Koşaner’in Genelkurmay Başkanlığı dönemi için Başbuğ’un Aslan Güner ile birlikte hareket edip bir B Planı yaptığı iddia ediliyor. Buna göre Koşaner’in Genelkurmay Başkanlığı kontrol altında tutulmalıydı. Bu nedenle de Koşaner’in en yakın arkadaşı, demokrat kişiliğiyle bilinen Atilla Işık istifa ettirilmeliydi. Işık’ın Karargâh’ta yapılan birtakım siyasi müdahaleler konusunda Başbuğ ve ekibinin tersi bir tutum aldığı biliniyordu. Hatta başlatılacak hukuki sürece yardımcı olabileceğinden çekiniliyordu. Bu nedenlerle o dönem “karargâh medyası” devreye sokuldu ve Atilla Işık hükümet yanlısı birisi olarak lanse edildi. Böylece hem Koşaner hem de Işık baskı altına alınmış oldu. Koşaner en yakın arkadaşına sahip çıkmaktan, kurum içi dengeler nedeniyle vazgeçmek durumunda bırakıldı. Başbuğ’un dümen suyuna girerek, “Atilla Paşa’nın kamuoyunda hükümet yanlısı bir komutan görüntüsü çizdiğini, bundan dolayı da Kara Kuvvetleri Komutanlığı yapmak istemeyeceğini” ilgili makamlara söyledi. Böylece Atilla Işık da istifa ettirildi.

Planın ikinci aşamasında Necdet Özel Kara Kuvvetleri Komutanı, Aslan Güner ise Jandarma Genel Komutanı yapılarak Aslan Güner’in Genelkurmay Başkanı olmasının önü açılmış olacaktı. Buna da hükümet direndi. Bu durumda planın üçüncü aşması kritikti: Işık Koşaner yakın markaja alınacaktı. İlker Başbuğ, 2. Başkanlığa en güvendiği adamı koyarak Işık Paşa’yı tam markaja almış oldu.

Dostuma göre şimdilerde Ankara’da konuşulan “Işık Koşaner seçimden sonra istifa edecek” senaryosunun arka planında böylesine ince dokunmuş bir plan çalışması var.

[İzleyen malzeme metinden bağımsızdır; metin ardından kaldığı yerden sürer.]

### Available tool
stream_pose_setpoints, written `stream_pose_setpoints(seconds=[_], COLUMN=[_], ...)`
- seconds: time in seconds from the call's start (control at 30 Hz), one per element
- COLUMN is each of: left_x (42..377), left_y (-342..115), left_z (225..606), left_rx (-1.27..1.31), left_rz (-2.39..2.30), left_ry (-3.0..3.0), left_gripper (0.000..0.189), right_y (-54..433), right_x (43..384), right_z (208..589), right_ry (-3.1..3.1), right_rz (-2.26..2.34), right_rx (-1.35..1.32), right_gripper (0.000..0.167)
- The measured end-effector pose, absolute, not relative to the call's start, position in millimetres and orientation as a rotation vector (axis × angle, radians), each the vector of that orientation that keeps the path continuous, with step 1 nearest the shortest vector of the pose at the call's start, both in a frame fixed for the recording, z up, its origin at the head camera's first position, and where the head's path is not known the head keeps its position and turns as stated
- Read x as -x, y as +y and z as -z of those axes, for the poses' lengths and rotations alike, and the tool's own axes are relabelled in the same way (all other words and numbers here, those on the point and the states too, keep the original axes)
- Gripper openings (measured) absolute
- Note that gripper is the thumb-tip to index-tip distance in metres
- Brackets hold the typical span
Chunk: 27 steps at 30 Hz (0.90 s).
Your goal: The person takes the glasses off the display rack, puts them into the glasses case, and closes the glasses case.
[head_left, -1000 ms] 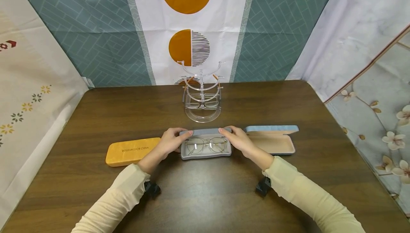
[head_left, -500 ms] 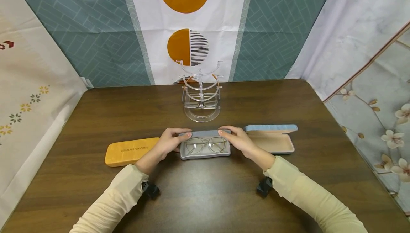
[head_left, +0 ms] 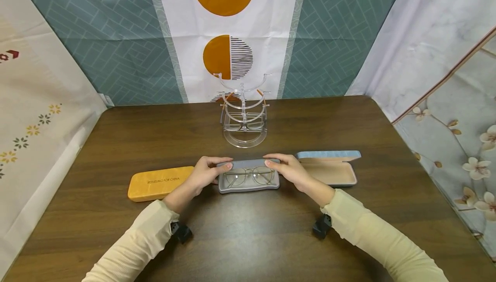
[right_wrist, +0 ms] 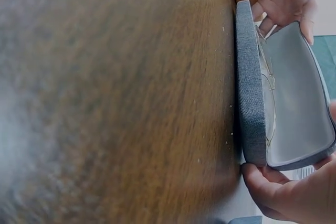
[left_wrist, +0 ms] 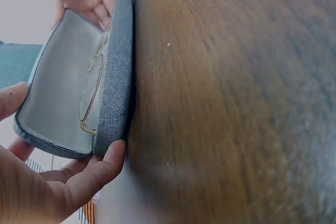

Dostumun değerlendirmesine göre, Işık Koşaner’e yürüyen hukuki süreçleri sahiplenme hususunda hiçbir zaman güvenmeyen İlker Başbuğ, Koşaner’i her yönüyle yakın markaja aldı.

Örneğin Koşaner’e 30 Ağustos Resepsiyonu’nda Cumhurbaşkanı’nın eşli davetine katılmaması hususunda telkinler yapıldı. Telkinleri yapan Başbuğ’un Koşaner’in çevresine yerleştirdiği ekipti. Hatta bu telkinler Hurşit Tolon’un oğlunun düğününde, bir kısım Fenerbahçe Orduevi sakinleri tarafından da yapıldı ve amaca ulaşıldı. Sonuç da Koşaner Fenerbahçe Orduevi sakinleri tarafından ve kendi karargâhı tarafından resepsiyona katılmaması gerektiği telkinleriyle bu resepsiyona katılmadı.

Böylece Koşaner ile hükümet yavaş yavaş karşı karşıya getirilmeye başlandı. TSK personeli ile ilgili yeni yargı süreçleri Koşaner’in üzerindeki baskıyı iyice arttırdı. Kurum içinde İlker Başbuğ’un tutuklamaların önüne geçtiği fakat Işık Koşaner’in bu işi yapamadığı gibi bir algı oluşturularak Koşaner psikolojik baskı altına alınmaya çalışıldı.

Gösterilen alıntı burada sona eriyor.